Зигфрид медленно, шатаясь, сгибаясь под грузом воспоминаний и открывшейся ему правды, отстегнул повязку лангетки. Даже шкатулка, казалось, уже не так жгла – настоящий огонь пылал где-то в его нутре, выжигая страх и опасения, переплавляя их в отчаяние и решимость.
Фрак начал сползать с плеча, открывая тайник, но это уже было неважно. Счет шел на минуты, никто бы из слуг Древних не успел добежать до него, прежде чем… Прежде чем что? Настала пора узнать.
И тогда Зигфрид – Алексей Зимин – щелкнул замками шкатулки.
Это было ми второй октавы, когда Ольга вдруг поперхнулась. Оркестр остановился. Она попыталась начать с этой же фразы – но поперхнулась опять. Затем – с фразы раньше – оркестр попытался подстроиться под нее, и ему это удалось, но она снова поперхнулась.
Слова застряли в горле, словно сухие крошки. Она стала царапать пальцами кожу, чтобы вытолкнуть их, чтобы сделать хоть что-то, лишь бы вернуть голос: сейчас она была бы готова даже разорвать себе горло – но этого не потребовалось. Рот вдруг наполнился теплым и густым, отдающим металлическим привкусом.
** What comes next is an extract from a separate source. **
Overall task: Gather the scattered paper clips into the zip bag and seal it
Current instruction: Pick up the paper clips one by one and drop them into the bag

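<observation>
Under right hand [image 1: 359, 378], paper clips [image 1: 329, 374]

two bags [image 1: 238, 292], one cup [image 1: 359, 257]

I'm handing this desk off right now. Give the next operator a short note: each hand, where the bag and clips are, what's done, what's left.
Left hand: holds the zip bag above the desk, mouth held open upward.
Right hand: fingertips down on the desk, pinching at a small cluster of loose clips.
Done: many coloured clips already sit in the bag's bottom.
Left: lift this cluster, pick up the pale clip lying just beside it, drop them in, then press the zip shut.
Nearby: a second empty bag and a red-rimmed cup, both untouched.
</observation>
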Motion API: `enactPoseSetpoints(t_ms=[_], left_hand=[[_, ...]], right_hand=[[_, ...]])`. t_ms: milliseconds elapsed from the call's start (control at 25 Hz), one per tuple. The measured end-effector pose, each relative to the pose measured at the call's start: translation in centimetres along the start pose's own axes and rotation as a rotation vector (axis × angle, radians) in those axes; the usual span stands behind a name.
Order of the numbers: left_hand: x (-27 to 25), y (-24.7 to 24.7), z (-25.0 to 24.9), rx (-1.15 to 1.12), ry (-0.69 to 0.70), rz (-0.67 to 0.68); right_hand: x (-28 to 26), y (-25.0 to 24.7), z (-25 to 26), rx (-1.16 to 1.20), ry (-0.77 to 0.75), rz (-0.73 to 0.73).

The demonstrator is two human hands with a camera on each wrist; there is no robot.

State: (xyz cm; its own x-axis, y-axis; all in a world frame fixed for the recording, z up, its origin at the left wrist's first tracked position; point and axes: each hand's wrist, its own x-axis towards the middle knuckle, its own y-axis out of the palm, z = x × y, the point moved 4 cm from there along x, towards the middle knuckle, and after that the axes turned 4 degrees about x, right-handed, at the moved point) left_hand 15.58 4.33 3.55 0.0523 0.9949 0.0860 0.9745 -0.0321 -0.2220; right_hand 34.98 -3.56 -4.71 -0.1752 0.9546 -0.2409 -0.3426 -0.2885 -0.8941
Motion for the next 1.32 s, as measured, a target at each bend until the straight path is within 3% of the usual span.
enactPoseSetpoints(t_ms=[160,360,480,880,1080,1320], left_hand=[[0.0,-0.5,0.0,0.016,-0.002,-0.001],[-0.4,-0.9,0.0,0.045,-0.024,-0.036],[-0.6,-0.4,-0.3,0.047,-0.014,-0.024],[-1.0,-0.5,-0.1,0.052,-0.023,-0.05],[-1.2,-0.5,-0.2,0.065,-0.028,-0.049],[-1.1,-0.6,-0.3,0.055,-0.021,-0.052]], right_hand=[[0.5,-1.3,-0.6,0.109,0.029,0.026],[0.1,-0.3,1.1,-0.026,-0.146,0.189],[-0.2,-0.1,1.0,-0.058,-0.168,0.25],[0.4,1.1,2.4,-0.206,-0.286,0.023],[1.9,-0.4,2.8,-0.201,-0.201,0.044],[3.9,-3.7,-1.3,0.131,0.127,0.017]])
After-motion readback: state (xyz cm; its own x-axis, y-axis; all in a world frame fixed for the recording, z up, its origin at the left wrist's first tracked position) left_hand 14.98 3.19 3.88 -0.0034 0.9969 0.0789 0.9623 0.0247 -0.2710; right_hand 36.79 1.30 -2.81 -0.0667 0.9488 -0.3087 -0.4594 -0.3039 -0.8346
И она выхаркнула пригоршню крови прямо на скобленые доски старой сцены. В алых потеках она увидела сухие листья.
Крышка откинулась моментально – и на мгновение Алексею показалось, что из нее сейчас выскочит старая, потертая голова уродливого клоуна на пружинке. Но ничего не выскакивало. Ничто не поднималось клубами, не вырывалось пламенем, не истекало пламенем – словно то, что там стремилось наружу все эти дни, вдруг затихло. Успокоилось. Умерло.
На сцене за спиной Алексея что-то происходило. Голос певицы сорвался, и она никак не могла снова начать – кашляла и хрипела. Оркестр неуверенно перескакивал с одной ноты на другую, словно пытаясь уловить мельчайший намек и понять, откуда вступать. Публика начала роптать. Раздался слабый свист – впрочем, пока еще никем не поддержанный.
Мать-Императрица заколыхалась – кажется, ей тоже не понравилась задержка на сцене. А может быть, просто общее волнение в зале? Понимала ли она музыку? Могла ли она вообще слышать?
Кажется, его мысли выдали себя. Мать-Императрица повернула к нему свою огромную лобастую голову. Единственный глаз вперился в него.
Алексей замер. Он стоял с открытой шкатулкой – а взгляд твари ощупывал его, утягивая в черный провал своего зрачка. А потом глаз подернулся мутной пленкой – и Мать-Императрица отвернулась.
Только сейчас Алексей осознал, что у него из носа идет кровь.
Ольга отступила к кулисам и схватилась за тонкую тканевую перемычку. Кашель больше не рвался из горла – но внутри ее, где-то под сердцем, ослепительными вспышками боли что-то ворочалось и продиралось наружу. Она опустила глаза – корсет бугрился и опадал, словно что-то острое и твердое тыкалось в него.
Что-то защекотало пальцы. Алексей опустил взгляд. Через бортики шкатулки неловко, неуклюже переваливались и спрыгивали на красный ковер дорожки маленькие фигурки. Сбитые из плотного песка человечки выстраивались в квадрат, деловито перебегая из шеренги в шеренгу. Это было бы мило и даже забавно – если бы от них не шел испепеляющий жар. От которого воздух шел волнами, а пот вскипал на коже.
Ублюдок Древних увидел их первым. Глаза выпучились, жабры, вырвавшись из-под воротничка, расщеперились, кожа пошла буграми – он бы перекинулся прямо сейчас, если бы рядом была емкость с водой. Но пока он мог лишь хватать разъехавшимся от уха до уха ртом воздух и едва слышно шипеть:
– Преда-а-а-атель… Раб тварей пус-с-с-стынь…
– Они тоже Боги, – так же тихо ответил Алексей. – И они тоже хотят править.
И вздрогнул, услышав эти свои слова. Вместе с мороком, наведенным Водными Древними, с него сползло и собственное, взлелеянное своими же руками заблуждение: Боги Пустынь не хотят освободить Российскую империю от Матери-Императрицы и ее ублюдков – они собираются править сами.